Is a Heart Rate of 230 Abnormal During Treadmill Running?
Using a treadmill is an effective way to improve your cardiovascular fitness, but you must always exercise within moderation. Elevating your heart rate excessively can lead to serious health repercussions. Before you step on the treadmill for your next workout, familiarize yourself with how to use the machine's heart rate monitor or get acquainted with checking your own pulse to ensure you keep your heart rate at a safe level. Always consult a doctor before beginning this or any exercise regimen.
Avoid a Rate of 230
Although your heart rate increases as you walk or run on a treadmill, it should never approach 230 beats per minute. This heart rate is extremely high, even for a young person with a high maximum heart rate. The American Heart Association notes a 20-year-old person has a maximum heart rate of 200 beats per minute.
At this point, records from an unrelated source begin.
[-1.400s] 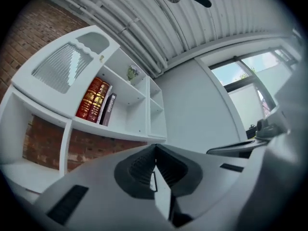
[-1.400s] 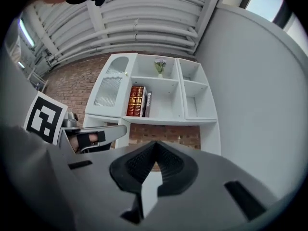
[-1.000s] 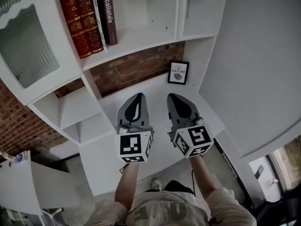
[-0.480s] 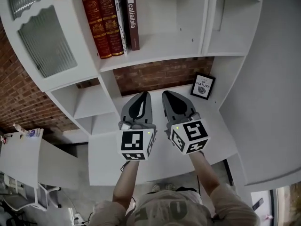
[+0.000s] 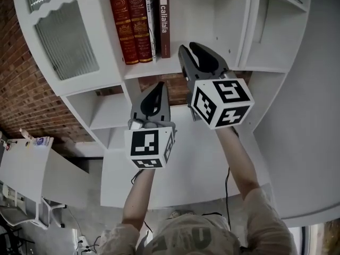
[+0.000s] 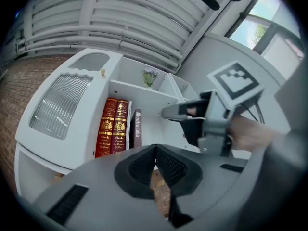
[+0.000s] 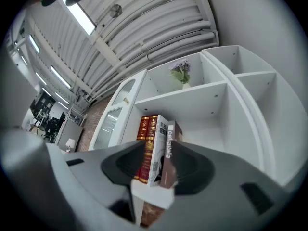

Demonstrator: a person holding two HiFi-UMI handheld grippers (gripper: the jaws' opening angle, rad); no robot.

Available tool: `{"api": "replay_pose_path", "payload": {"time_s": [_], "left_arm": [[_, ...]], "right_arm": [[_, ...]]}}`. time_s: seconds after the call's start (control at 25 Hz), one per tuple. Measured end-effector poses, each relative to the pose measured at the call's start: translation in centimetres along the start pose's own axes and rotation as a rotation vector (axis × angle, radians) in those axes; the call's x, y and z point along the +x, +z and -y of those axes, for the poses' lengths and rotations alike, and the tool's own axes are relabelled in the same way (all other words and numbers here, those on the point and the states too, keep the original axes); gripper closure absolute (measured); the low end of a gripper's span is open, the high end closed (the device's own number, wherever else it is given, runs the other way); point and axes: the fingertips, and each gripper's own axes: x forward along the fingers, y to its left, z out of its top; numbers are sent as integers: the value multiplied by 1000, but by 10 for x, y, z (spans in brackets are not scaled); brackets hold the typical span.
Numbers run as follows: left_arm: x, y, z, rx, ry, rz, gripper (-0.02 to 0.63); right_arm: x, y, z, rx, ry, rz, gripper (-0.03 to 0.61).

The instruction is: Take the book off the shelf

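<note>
Four books stood on the shelf: two red, one white, one brown. Right tool was opening, empty; left tool pressed together.

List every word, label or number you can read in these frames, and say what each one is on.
"calialialia": white letters running down the spine of the dark brown book; the last letters are uncertain.
Two red books: gold spine lettering, too small to read.
Thin white book: spine print too blurred to read.
Marker cubes: black-and-white square patterns only, no words.
</note>
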Motion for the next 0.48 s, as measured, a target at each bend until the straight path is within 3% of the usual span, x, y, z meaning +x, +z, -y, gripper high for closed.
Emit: {"api": "replay_pose_path", "payload": {"time_s": [0.04,0.08,0.28,0.48], "left_arm": [[0,3,-1,2,1,7,601],[0,6,-2,1,1,13,601],[0,3,-11,-36,18,26,601],[-3,-4,-23,-33,31,14,601]], "right_arm": [[17,6,0,0,11,-8,342],[34,9,0,3,18,-23,310],[112,4,21,-12,-66,-133,310],[149,-18,33,-36,-142,-236,310]]}}
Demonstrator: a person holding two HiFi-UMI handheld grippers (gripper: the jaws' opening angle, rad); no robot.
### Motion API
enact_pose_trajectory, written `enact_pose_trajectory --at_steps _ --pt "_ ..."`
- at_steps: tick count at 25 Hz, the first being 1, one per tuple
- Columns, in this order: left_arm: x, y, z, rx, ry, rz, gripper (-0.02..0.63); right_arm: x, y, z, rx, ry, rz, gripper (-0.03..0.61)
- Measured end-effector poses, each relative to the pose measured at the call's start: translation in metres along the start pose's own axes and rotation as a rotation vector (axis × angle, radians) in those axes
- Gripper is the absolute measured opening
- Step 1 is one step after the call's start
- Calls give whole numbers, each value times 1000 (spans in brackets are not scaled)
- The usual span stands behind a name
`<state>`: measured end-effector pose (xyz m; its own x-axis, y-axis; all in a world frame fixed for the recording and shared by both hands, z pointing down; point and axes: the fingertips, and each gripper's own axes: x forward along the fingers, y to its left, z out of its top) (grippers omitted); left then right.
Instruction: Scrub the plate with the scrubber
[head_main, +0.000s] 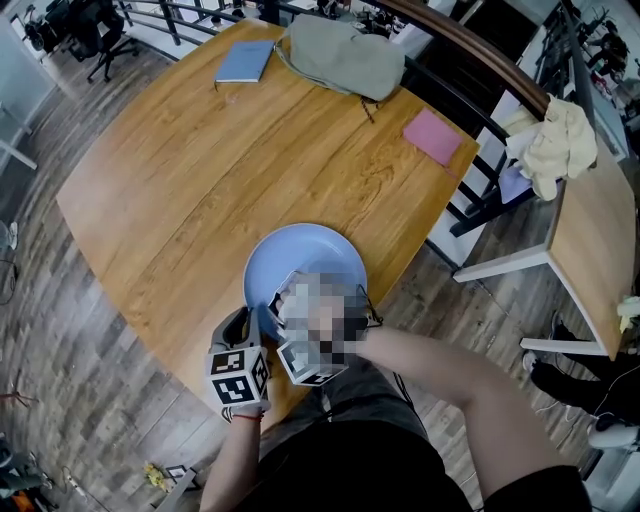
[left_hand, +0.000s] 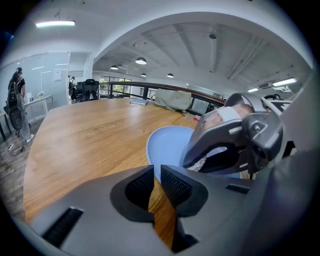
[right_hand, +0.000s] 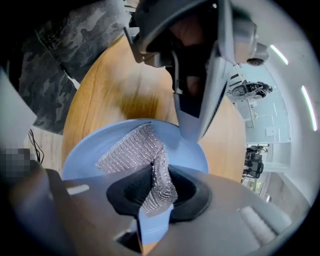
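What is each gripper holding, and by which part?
The right gripper pinches the mesh scrubber by one bunched edge; the left gripper clamps the plate at its near rim.

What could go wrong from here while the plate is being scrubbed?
1. The plate sits close to the near edge of the table, and the left gripper seems to pinch only its rim; a hard stroke might pull it loose and off the table.
2. The right gripper holds the scrubber by a narrow fold, so it may slip out under pressure.
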<state>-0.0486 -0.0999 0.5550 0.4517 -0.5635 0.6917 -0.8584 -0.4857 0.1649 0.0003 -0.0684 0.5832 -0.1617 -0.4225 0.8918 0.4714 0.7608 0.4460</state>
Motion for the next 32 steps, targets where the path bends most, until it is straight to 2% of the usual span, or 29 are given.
enact_pose_trajectory --at_steps 7,11,17,25,32 --pt "0 0 0 -14 -9 6 38 22 -45 -15 158 31 -64 91" --pt "0 0 -1 -5 -10 8 38 34 -69 -37 213 88 -142 90" --pt "1 -1 -2 30 -12 2 38 41 -80 -76 332 124 -182 89" --pt "1 2 -3 50 -14 14 38 37 -66 -133 510 175 -232 79" --pt "2 2 -4 56 -10 4 38 18 -26 -145 610 217 -198 77"
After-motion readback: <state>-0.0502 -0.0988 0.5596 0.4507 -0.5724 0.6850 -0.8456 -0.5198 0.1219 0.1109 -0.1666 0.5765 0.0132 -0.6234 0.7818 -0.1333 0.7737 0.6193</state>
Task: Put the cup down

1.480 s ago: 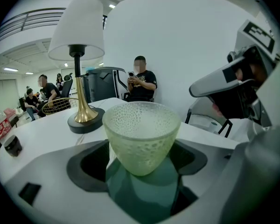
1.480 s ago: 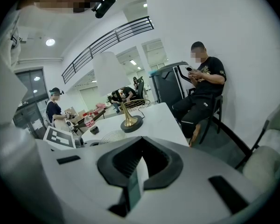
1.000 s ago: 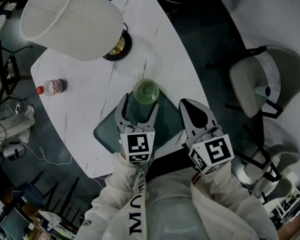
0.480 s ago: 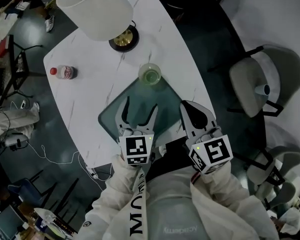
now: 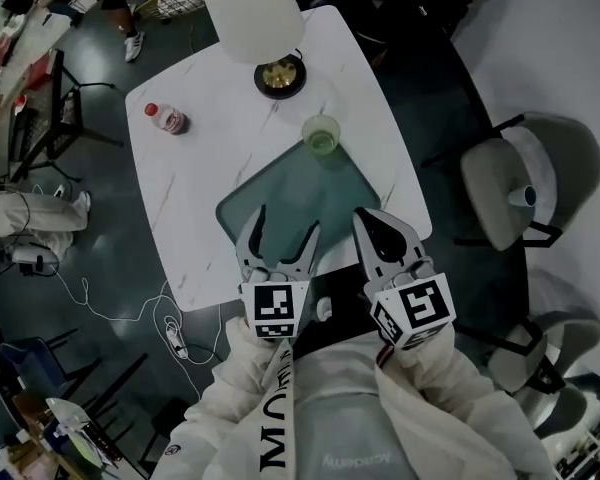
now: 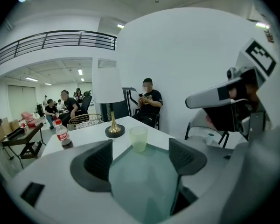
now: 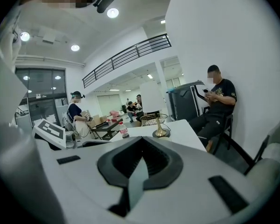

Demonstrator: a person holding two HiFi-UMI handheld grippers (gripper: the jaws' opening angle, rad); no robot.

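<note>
A pale green see-through cup [image 5: 322, 134] stands upright on the white marble table [image 5: 180, 218], at the far edge of a dark green mat [image 5: 300, 203]. My left gripper [image 5: 283, 228] hovers open above the mat's near side, well short of the cup, with nothing between its fingers. In the left gripper view the cup [image 6: 138, 138] sits straight ahead beyond the open left gripper [image 6: 140, 161]. My right gripper [image 5: 372, 224] is shut and empty beside the left one, over the table's near right edge. The right gripper view shows the right gripper [image 7: 139, 164] with its jaws pressed together.
A lamp with a white shade [image 5: 252, 10] and a brass base [image 5: 280, 76] stands at the table's far side. A small red-capped bottle [image 5: 167, 118] lies at the far left. Grey chairs [image 5: 505, 183] stand to the right. A person [image 6: 149, 101] sits behind the table.
Both grippers have drawn back and up from the table. The cup, just off the left fingertips a second ago, now stands well beyond them. The jaws have not changed.
</note>
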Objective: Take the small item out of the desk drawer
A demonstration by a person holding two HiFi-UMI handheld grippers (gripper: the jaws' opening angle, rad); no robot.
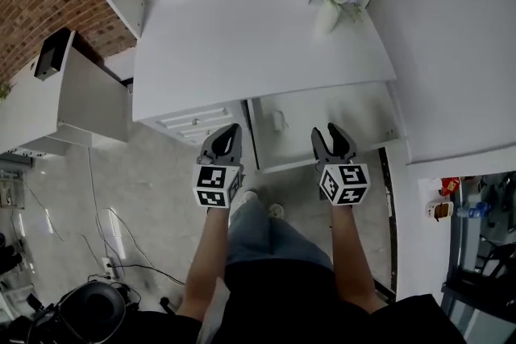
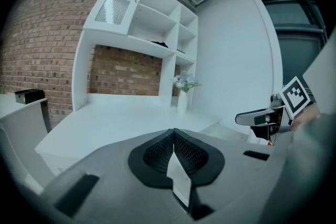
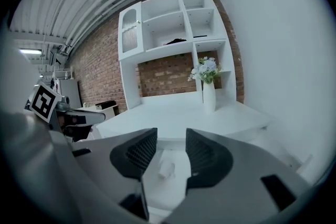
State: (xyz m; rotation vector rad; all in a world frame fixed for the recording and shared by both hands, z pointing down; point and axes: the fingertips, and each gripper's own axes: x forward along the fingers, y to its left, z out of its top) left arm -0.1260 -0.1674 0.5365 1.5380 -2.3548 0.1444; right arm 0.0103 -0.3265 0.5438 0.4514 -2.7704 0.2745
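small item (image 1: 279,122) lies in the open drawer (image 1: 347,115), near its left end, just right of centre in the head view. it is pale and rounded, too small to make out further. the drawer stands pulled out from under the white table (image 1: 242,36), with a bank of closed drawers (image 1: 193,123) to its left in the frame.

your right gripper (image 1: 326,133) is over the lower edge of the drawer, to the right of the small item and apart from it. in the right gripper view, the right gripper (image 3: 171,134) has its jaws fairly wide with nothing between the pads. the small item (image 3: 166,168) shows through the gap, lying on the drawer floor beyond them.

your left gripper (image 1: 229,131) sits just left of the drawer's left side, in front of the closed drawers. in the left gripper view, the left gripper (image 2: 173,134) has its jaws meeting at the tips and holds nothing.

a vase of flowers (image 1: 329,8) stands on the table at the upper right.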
Regardless of your age, your heart rate during exercise should be significantly lower than 230 beats per minute.
Speak to Your Doctor
You'd have to run with an extremely high level of exertion to raise your heart rate to 230 beats per minute, but taking certain medications in conjunction with strenuous exercise can result in a dangerously high heart rate. Medication for thyroid conditions, for example, can result in an increase in your heart rate. Speak to your doctor about how your medication might affect your heart.